Who doesn't love being in love? A true Valentine listens to you vent about work, lets you have that last slice of pizza, and (usually) remembers to take out the trash. He doesn't expect you to watch the Super Bowl. And he always thinks you're sexy, even in thermal underwear and bunny slippers.

Scientists have long been keen to prove that love gives us health benefits, too—beyond the obvious advantage of always having a date for New Year's Eve. Researchers can't say for sure that romance trumps an affectionate family or warm friendships when it comes to wellness. But they are homing in on how sex, kinship and caring all seem to make us stronger, with health gains that range from faster healing and better control over chronic illnesses to living longer.

The benefits of love are explicit and measurable:

A study last year from the University of Pittsburgh found that women in good marriages have a much lower risk of cardiovascular disease than those in high-stress relationships. The National Longitudinal Mortality Study, which has been tracking more than a million subjects since 1979, shows that married people live longer, have fewer heart attacks and lower cancer rates, and even get pneumonia less frequently than singles. And a new study from the University of Iowa found that ovarian cancer patients with a strong sense of connection to others and satisfying relationships had more vigorous "natural killer" cell activity at the site of the tumor than those who didn't have those social ties. (These desirable white blood cells kill cancerous cells as part of the body's immune system.)

Some experts think it won't be long before doctors prescribe steamy sex, romantic getaways and caring communication in addition to low-cholesterol diets and plenty of rest.

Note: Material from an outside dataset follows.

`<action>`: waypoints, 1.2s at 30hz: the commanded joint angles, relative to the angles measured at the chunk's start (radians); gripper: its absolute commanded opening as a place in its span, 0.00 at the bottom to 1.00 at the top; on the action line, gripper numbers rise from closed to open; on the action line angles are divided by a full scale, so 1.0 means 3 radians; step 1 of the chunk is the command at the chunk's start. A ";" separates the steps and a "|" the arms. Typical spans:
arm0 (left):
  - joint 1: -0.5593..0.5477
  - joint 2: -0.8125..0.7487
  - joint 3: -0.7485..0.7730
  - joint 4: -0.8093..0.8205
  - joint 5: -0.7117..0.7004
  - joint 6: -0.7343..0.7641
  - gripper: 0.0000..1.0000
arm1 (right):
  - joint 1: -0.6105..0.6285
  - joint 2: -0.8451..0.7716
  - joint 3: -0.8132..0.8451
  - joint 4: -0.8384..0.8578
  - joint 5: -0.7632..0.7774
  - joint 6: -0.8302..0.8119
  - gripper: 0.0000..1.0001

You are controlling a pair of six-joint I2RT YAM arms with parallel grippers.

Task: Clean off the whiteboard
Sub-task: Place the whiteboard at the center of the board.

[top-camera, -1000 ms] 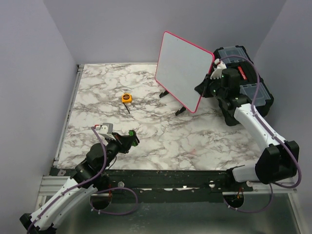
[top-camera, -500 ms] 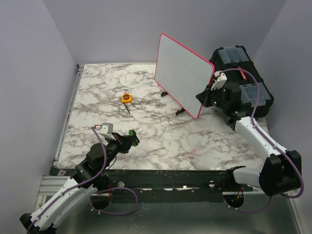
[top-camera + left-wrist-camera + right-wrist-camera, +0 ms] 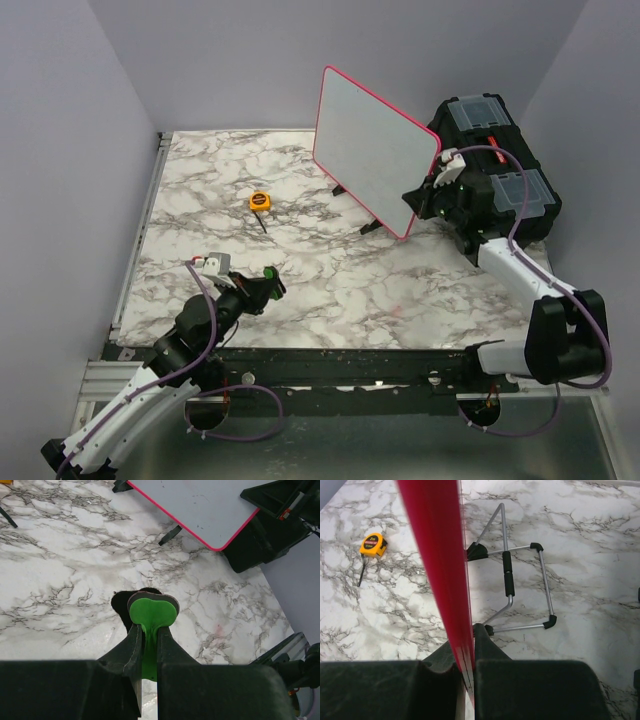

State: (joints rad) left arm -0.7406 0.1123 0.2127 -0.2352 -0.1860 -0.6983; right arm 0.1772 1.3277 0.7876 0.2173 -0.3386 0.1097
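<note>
The whiteboard [image 3: 372, 150] stands upright at the back right of the marble table, its pink-red rim all round and the face towards the top camera blank. My right gripper [image 3: 415, 200] is shut on its lower right edge; in the right wrist view the red rim [image 3: 437, 555] runs down between the fingers of the right gripper [image 3: 470, 635]. My left gripper [image 3: 268, 285] hovers near the table's front left, shut on a green tool [image 3: 152, 611] with a dark pad under it. The whiteboard's corner [image 3: 200, 505] shows far ahead in the left wrist view.
A black toolbox [image 3: 500, 160] with clear lids sits right behind the board and the right arm. An orange tape measure [image 3: 260, 201] lies mid-table to the left. A wire stand with black feet [image 3: 520, 580] rests on the marble under the board. Grey walls close in both sides.
The right arm has shifted and turned the board slightly, so its top edge now sits a little further left. The left arm and its green tool have not moved.
</note>
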 commanded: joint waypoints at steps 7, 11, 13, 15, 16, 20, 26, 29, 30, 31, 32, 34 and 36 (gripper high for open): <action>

If that sounds like a happy Rx, here are ways to make the emerging evidence translate into real-life advice.

The benefits of bear hugs

Doctors at the University of North Carolina have found that hugging may dramatically lower blood pressure and boost blood levels of oxytocin, a relaxing hormone that plays a key role in labor, breastfeeding and orgasms.

Researchers asked couples to sit close to one another and talk for 10 minutes, then share a long hug; afterward they found positive, albeit small, changes in both blood pressure and oxytocin.

But the power of frequent daily hugging was intense: The women with the highest oxytocin levels had systolic blood pressure that was 10 mm/Hg lower than women with low oxytocin levels—an improvement similar to the effect of many leading blood pressure medications, says Kathleen Light, Ph.D., a professor of psychiatry at UNC and one of the study's authors.

"Getting more daily hugs from their husbands was related to higher oxytocin, and so the hugs were indirectly related to lower blood pressure," she says. Men didn't get the blood pressure benefit from hugging. But don't feel bad for him: He probably gets the same health gains from steady sex that you do from daily snuggling.

A 2002 study from the University of Bristol in England found that men who had sex two or more times a week cut their risk of having a fatal heart attack in half. And a recent study from the National Cancer Institute found that men who ejaculate frequently may be protecting themselves against prostate cancer.